DATASET CONTENT:
★ ★ ★ ★ ★
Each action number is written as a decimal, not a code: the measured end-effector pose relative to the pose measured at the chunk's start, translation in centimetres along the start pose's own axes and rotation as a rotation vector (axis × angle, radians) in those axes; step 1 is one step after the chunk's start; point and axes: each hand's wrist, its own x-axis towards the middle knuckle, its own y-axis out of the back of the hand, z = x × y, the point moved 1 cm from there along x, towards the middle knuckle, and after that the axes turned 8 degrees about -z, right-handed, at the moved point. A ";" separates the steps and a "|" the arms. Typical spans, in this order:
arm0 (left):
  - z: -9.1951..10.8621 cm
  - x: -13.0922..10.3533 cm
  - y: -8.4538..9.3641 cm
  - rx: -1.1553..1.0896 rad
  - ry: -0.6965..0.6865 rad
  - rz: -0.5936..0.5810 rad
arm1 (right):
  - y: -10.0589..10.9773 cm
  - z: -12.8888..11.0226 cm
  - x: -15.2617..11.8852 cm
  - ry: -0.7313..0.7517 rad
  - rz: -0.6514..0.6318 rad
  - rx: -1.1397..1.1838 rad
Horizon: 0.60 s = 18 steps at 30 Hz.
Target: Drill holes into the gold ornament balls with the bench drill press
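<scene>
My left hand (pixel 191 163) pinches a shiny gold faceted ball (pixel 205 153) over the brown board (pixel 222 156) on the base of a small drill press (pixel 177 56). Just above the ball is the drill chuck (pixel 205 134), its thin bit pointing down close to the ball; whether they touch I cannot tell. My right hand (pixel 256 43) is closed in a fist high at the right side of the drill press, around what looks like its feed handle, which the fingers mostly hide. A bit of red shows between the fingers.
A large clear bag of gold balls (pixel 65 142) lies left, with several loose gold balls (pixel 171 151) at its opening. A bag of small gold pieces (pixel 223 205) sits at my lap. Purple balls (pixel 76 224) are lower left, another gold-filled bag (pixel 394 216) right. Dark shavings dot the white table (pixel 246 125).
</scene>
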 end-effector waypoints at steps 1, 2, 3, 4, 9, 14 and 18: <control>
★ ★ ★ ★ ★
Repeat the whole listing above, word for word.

TASK ANSWER:
Each action number is written as a decimal, not a code: the measured end-effector pose relative to the pose measured at the chunk's start, translation in centimetres along the start pose's own axes and rotation as a rotation vector (axis × angle, radians) in those axes; step 1 is one step after the chunk's start; point and axes: each hand's wrist, its own x-axis towards the middle knuckle, its own y-axis out of the back of the hand, z = x × y, the point moved 1 cm from there along x, towards the middle knuckle, and after that the axes turned 8 degrees about -z, right-handed, at the moved point. A ";" separates the steps and a "|" the arms. Typical spans, in this order:
arm0 (left):
  - z: -9.1951..10.8621 cm
  - x: -13.0922..10.3533 cm
  - y: -8.4538..9.3641 cm
  - rx: -1.1553..1.0896 rad
  - ry: -0.6965..0.6865 rad
  - rz: -0.5936..0.5810 rad
arm1 (right):
  - y: -10.0589..10.9773 cm
  - z: -12.8888..11.0226 cm
  - x: -15.2617..11.8852 cm
  - ry: -0.7313..0.7517 rad
  - rz: -0.6514..0.6318 rad
  - rx: -1.1397..1.1838 rad
Horizon: 0.60 s = 18 steps at 30 Hz.
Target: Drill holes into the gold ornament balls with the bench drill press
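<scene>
My left hand (pixel 191 163) pinches a shiny gold faceted ball (pixel 205 153) over the brown board (pixel 222 156) on the base of a small drill press (pixel 177 56). Just above the ball is the drill chuck (pixel 205 134), its thin bit pointing down close to the ball; whether they touch I cannot tell. My right hand (pixel 256 43) is closed in a fist high at the right side of the drill press, around what looks like its feed handle, which the fingers mostly hide. A bit of red shows between the fingers.
A large clear bag of gold balls (pixel 65 142) lies left, with several loose gold balls (pixel 171 151) at its opening. A bag of small gold pieces (pixel 223 205) sits at my lap. Purple balls (pixel 76 224) are lower left, another gold-filled bag (pixel 394 216) right. Dark shavings dot the white table (pixel 246 125).
</scene>
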 end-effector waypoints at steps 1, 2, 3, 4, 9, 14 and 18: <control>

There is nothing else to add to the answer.